Task to complete: In the listing below, find the line with "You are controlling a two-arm" and the line with "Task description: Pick", then return them and every line between them exactly, minus the pictures.

Given records:

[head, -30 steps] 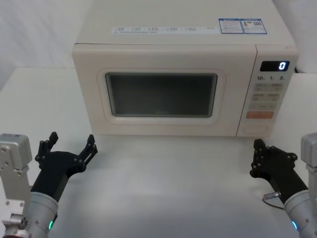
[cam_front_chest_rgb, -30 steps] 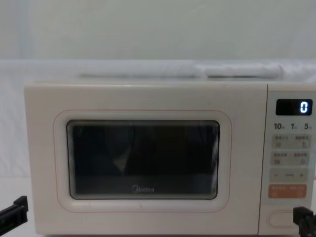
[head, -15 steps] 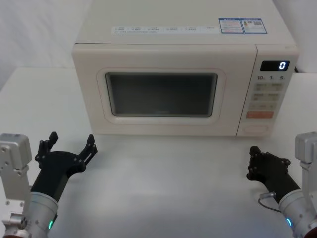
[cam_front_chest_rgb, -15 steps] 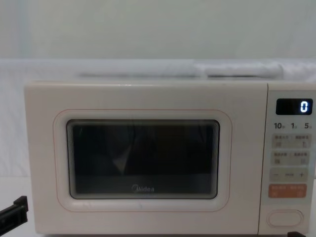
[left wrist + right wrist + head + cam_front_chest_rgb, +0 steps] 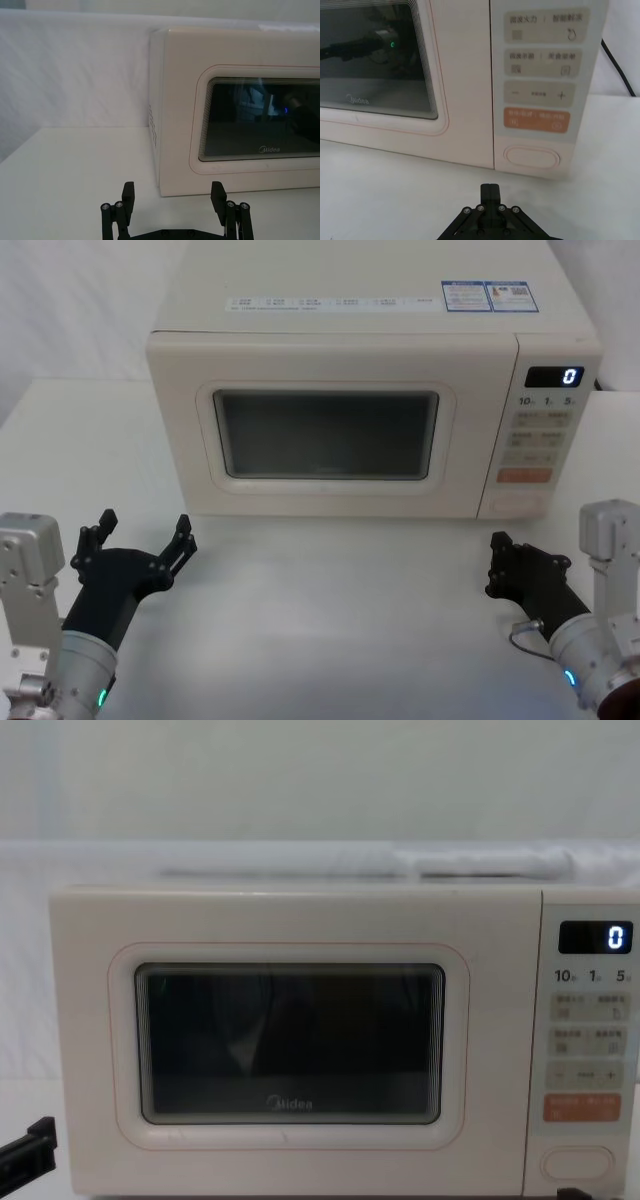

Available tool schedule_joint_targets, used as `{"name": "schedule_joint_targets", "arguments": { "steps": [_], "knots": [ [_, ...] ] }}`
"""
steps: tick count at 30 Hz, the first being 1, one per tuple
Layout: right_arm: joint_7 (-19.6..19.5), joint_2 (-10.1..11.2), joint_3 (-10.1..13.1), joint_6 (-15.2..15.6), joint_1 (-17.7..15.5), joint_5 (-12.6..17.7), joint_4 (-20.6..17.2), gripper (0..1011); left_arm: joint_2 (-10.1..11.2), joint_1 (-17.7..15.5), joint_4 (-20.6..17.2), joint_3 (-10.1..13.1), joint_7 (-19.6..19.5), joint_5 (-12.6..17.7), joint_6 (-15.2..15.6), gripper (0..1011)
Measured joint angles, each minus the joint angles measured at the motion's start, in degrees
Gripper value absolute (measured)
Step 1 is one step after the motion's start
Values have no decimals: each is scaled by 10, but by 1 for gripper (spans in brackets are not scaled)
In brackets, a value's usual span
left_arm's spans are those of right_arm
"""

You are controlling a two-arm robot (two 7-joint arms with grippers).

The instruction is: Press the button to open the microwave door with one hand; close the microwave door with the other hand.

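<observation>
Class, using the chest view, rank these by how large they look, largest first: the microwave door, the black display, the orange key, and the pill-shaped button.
1. microwave door
2. orange key and button: too alike to rank
3. black display, slightly smaller than both

The frame edge is cutting off the right side of the microwave (image 5: pixel 300 1040) in the chest view, and the button (image 5: pixel 577 1163) is sitting at the lower right corner. The left claw (image 5: pixel 28 1152) is poking in at the lower left as just a dark tip. On the microwave's top, the stickers (image 5: pixel 489 294) are showing print too small to read. The right claw (image 5: pixel 491 196) is partly running off the bottom of its wrist view.
</observation>
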Motion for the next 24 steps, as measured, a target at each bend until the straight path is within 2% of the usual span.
{"name": "schedule_joint_targets", "arguments": {
  "steps": [12,24],
  "knots": [
    [8,13,-1,15,30,-7,11,0,0,0,0,0,0,0,0,1001],
    [8,13,1,16,50,-8,36,0,0,0,0,0,0,0,0,1001]
  ]
}}
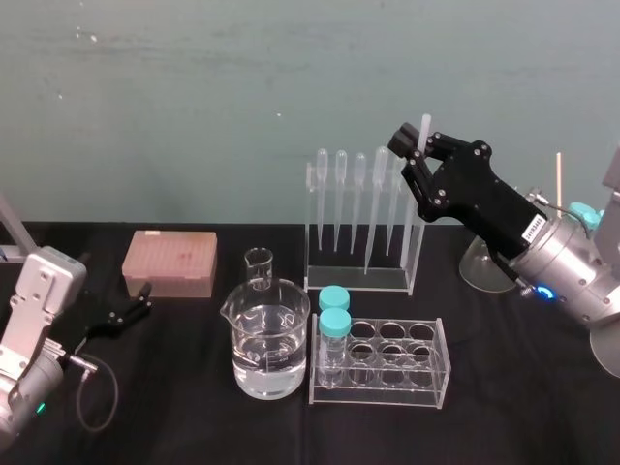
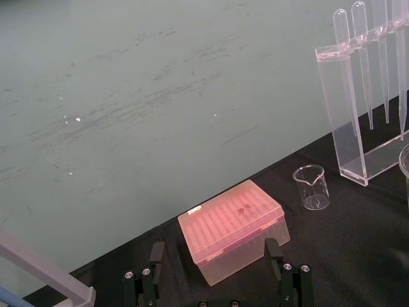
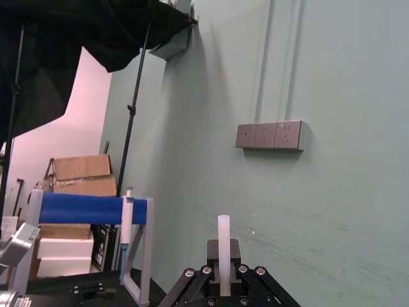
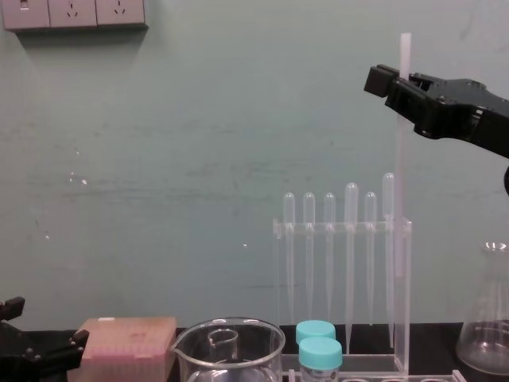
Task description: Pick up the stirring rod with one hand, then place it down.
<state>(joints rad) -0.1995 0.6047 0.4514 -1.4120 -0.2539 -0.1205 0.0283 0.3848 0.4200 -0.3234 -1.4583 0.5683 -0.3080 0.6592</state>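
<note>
Parking the left hand [image 1: 143, 300] near the bench's left edge, with its fingers spread wide towards the pink pipette-tip box [image 1: 170, 262]. Leaving the water beaker [image 1: 269, 339] alone mid-bench. Pinching the stirring rod [image 4: 402, 127] upright in the right hand [image 1: 417, 145], high above the right end of the pipette rack [image 1: 358, 281] towards the bench's back right. Not making out the rod's lower end against the rack. Judging the pick-up done or nearly so, and waiting yet on the setting down.
</note>
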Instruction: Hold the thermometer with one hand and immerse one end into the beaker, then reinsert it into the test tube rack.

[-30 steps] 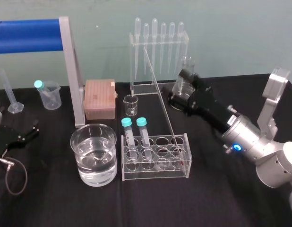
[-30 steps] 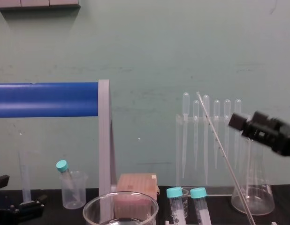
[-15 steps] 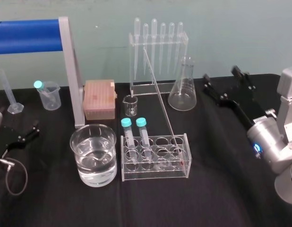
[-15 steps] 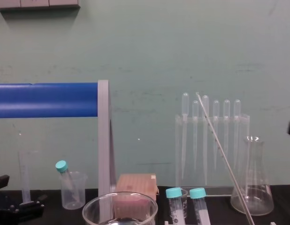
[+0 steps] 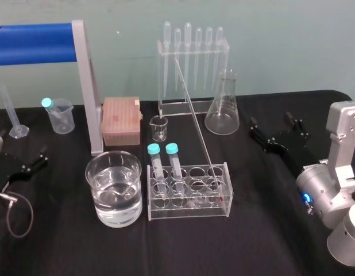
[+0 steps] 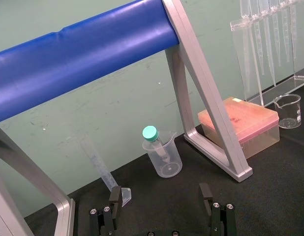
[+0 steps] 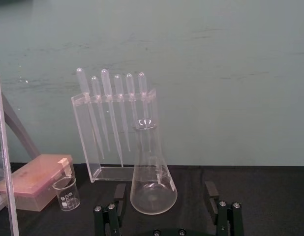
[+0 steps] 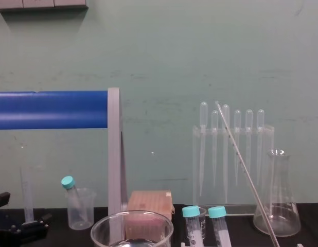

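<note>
One thermometer [image 5: 195,119] leans in the test tube rack [image 5: 189,213], red tip down in its right end compartment, with the water-filled beaker [image 5: 96,201] just beside the rack's left end. Light, stiff, slick and breakable, it likely wants a gentle pinch on the bare stem above the rack. The right tool [image 5: 270,121] sits low over the counter [image 5: 166,247] right of the one flask [image 5: 222,109], fingers apart; the left tool [image 6: 159,196], parked far left, is likewise spread. Two capped tubes [image 5: 154,158] share the rack; five pipettes [image 5: 189,52] stand behind.

Right side was open
Bare cloth [image 5: 263,195] flanked the test tube rack [image 5: 189,210]; thermometer [image 5: 193,112] slanted overhead, conical flask [image 5: 222,112] behind.
</note>
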`<state>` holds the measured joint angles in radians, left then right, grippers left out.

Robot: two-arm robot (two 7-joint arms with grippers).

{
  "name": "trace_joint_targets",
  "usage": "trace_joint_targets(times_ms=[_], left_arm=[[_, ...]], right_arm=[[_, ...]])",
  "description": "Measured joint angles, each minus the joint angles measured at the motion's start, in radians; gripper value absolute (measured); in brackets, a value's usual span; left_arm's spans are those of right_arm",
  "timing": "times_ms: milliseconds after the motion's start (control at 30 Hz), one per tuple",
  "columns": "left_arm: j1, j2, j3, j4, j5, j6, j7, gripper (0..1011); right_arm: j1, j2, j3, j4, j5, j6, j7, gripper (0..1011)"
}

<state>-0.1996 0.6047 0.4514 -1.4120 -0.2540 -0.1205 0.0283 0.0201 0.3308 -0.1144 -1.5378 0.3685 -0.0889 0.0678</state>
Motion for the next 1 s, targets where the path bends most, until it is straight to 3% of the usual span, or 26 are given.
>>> trace_joint_targets(times_ms=[1000], left_arm=[[0.0, 0.0, 0.0, 0.0, 0.0, 0.0, 0.0, 1008]], right_arm=[[-0.003, 0.004, 0.0, -0.008, -0.003, -0.001, -0.006, 1003]])
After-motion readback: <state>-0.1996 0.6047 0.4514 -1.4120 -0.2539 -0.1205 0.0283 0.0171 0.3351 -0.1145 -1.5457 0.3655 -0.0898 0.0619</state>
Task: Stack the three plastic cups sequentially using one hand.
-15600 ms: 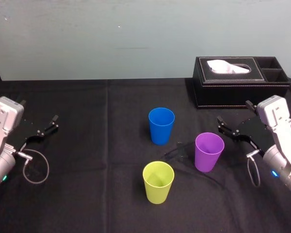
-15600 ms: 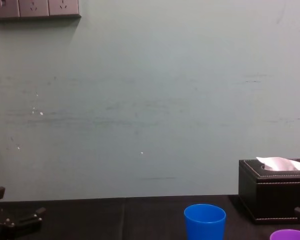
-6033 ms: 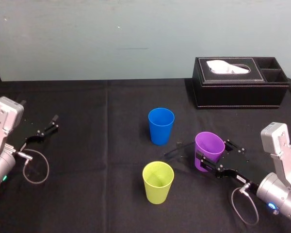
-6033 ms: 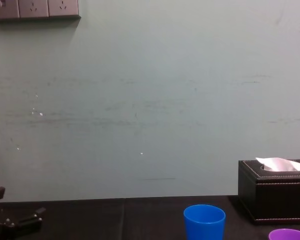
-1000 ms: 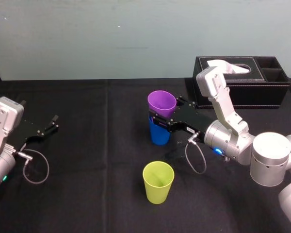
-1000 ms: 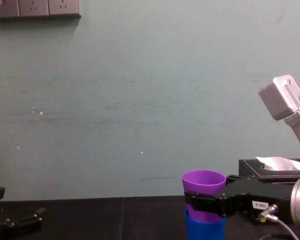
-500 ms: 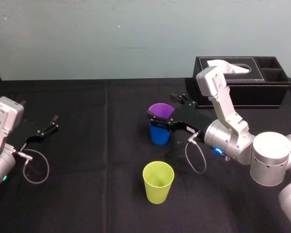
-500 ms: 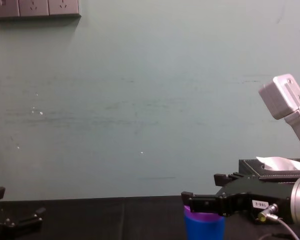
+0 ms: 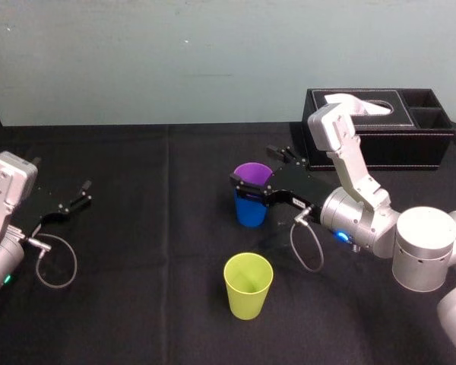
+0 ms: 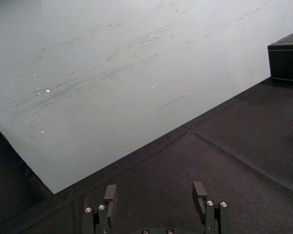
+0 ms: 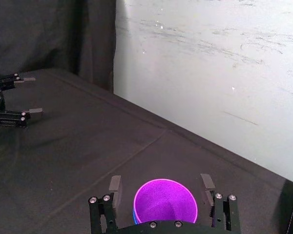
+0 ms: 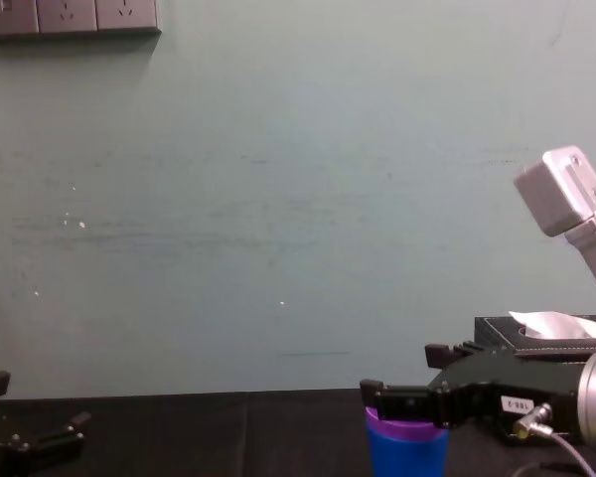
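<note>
The purple cup [image 9: 253, 174] sits nested inside the blue cup [image 9: 250, 211] at mid-table, only its rim showing above the blue one. My right gripper [image 9: 257, 169] is open and straddles the pair, its fingers clear of the rim on both sides. The right wrist view looks down into the purple cup [image 11: 165, 201] between the spread fingers [image 11: 115, 187]. In the chest view the purple rim [image 12: 407, 426] tops the blue cup [image 12: 405, 453]. The yellow-green cup [image 9: 248, 285] stands alone nearer to me. My left gripper [image 9: 64, 204] rests open at the far left.
A black tissue box [image 9: 376, 129] stands at the back right, behind the right arm. Black cloth covers the table and a pale wall runs behind it. Open cloth lies between the cups and the left gripper [image 10: 155, 192].
A second ago the right gripper held the purple cup above the blue one. The cup has dropped into the blue cup and the fingers have spread off it.
</note>
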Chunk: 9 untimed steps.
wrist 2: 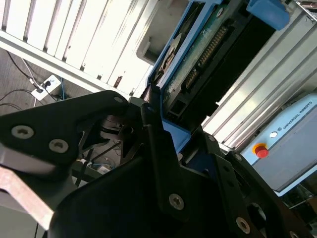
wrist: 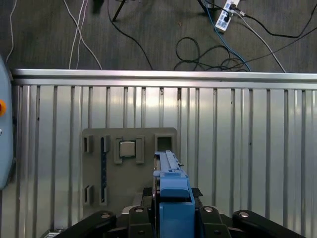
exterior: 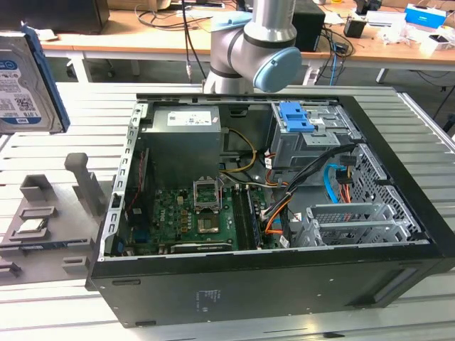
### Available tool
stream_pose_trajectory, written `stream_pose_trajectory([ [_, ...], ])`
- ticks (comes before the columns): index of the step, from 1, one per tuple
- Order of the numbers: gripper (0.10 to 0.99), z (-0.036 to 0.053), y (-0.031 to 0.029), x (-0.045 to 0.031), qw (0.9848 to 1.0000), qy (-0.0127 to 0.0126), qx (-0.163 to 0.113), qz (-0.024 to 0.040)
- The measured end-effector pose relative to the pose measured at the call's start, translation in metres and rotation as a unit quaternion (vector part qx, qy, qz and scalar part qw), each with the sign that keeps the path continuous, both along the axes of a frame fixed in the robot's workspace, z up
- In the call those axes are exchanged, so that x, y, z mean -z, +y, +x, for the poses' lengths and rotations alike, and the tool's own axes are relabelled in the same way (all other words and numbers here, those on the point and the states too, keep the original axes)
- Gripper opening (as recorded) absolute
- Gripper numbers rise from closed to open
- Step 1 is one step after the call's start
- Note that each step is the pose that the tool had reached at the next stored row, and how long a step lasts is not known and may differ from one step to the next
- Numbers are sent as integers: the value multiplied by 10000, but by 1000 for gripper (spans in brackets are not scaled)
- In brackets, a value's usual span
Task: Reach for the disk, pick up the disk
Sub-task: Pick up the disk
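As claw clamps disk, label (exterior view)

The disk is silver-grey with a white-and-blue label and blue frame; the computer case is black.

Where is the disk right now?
The disk is up at the exterior view's far left, above the grey tray, left of the computer case, gripped by the hand.

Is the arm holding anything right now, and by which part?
Yes: the disk sits edge-on in the gripper, clamped at its blue bracket end.
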<state>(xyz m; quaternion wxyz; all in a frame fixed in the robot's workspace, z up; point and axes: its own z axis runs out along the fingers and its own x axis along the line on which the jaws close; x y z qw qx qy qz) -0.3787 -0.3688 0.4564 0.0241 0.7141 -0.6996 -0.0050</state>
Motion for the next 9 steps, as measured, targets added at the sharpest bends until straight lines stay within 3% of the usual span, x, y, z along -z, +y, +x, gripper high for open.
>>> stream_pose_trajectory([
  [9, 369, 17, 2, -204, 10000, 13, 0, -11],
])
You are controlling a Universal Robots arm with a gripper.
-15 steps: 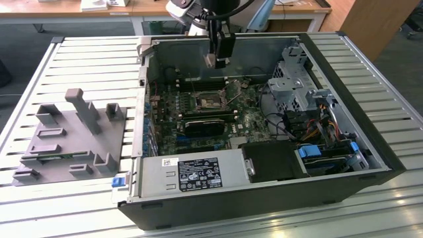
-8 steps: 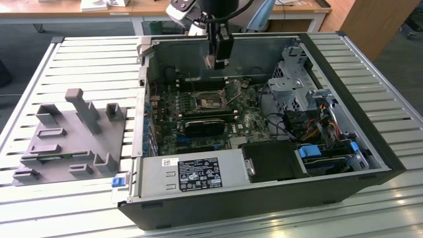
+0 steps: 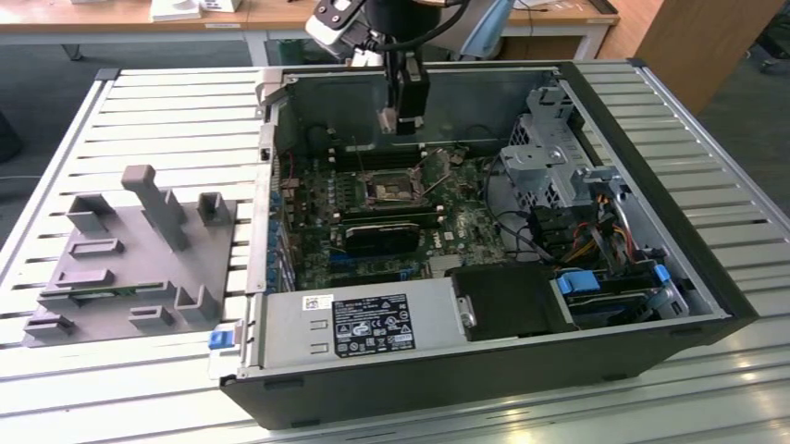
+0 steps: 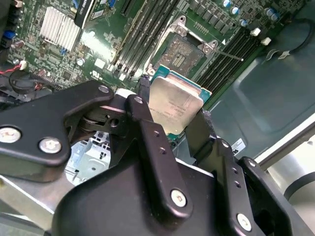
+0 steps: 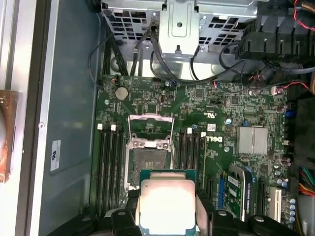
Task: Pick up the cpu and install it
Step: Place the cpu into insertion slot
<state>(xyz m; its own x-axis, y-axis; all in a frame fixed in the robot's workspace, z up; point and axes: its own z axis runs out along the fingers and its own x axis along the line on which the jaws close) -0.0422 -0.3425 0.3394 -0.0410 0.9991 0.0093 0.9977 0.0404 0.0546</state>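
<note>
**Slatted workbench with an open computer case: chip held over the socket**

Pale slats form the table (image 3: 148, 102), which we read from the exterior view's left to its right. At nine o'clock of the computer case (image 3: 494, 370) lies a grey moulded fixture (image 3: 136, 254). Inside the case we see the green motherboard (image 3: 469, 222). The socket (image 3: 392, 188) sits near the board's centre, and a long black card (image 3: 388, 231) lies at six o'clock of the socket. A power supply (image 3: 358, 324) fills the case's seven o'clock corner, and a metal drive cage (image 3: 556, 148) stands at two o'clock.

The gripper (image 3: 402, 118) hangs at twelve o'clock of the socket, above the board and clear of it. In both wrist views its two black fingers (image 4: 142, 113) pinch the cpu (image 4: 174, 101) by two opposite edges, with the silvery top plate facing the cameras. The chip is airborne and touches nothing else. In the first wrist view it overlaps one edge of the socket, whose load plate stands swung open.

We judge the cpu to be light, stiff and flat. Its smooth metal lid would give the pads little friction. Its underside contacts and the socket's pins are delicate. The thin rim edges, where the fingers now grip, appear to be the proper hold, since they leave both faces untouched.
</note>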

The completed task:
You are controlling a two-arm robot (two 7-joint arms with grippers).

The instruction is: Press the button to open the microwave door with one hand; close the microwave door with the other hand.

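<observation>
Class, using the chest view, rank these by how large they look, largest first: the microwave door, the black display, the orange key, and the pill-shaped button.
1. microwave door
2. orange key and button: too alike to rank
3. black display, slightly smaller than both

The frame edge is cutting off the right side of the microwave (image 5: pixel 300 1040) in the chest view, and the button (image 5: pixel 577 1163) is sitting at the lower right corner. The left claw (image 5: pixel 28 1152) is poking in at the lower left as just a dark tip. On the microwave's top, the stickers (image 5: pixel 489 294) are showing print too small to read. The right claw (image 5: pixel 491 196) is partly running off the bottom of its wrist view.
</observation>
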Motion for the next 24 steps, as measured, a target at each bend until the straight path is within 2% of the usual span.
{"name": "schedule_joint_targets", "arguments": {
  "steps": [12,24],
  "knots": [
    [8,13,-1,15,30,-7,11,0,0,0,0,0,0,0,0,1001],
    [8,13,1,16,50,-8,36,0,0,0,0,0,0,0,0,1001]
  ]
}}
Task description: Pick up the stirring rod with one hand, then place it down.

This completes the requested output.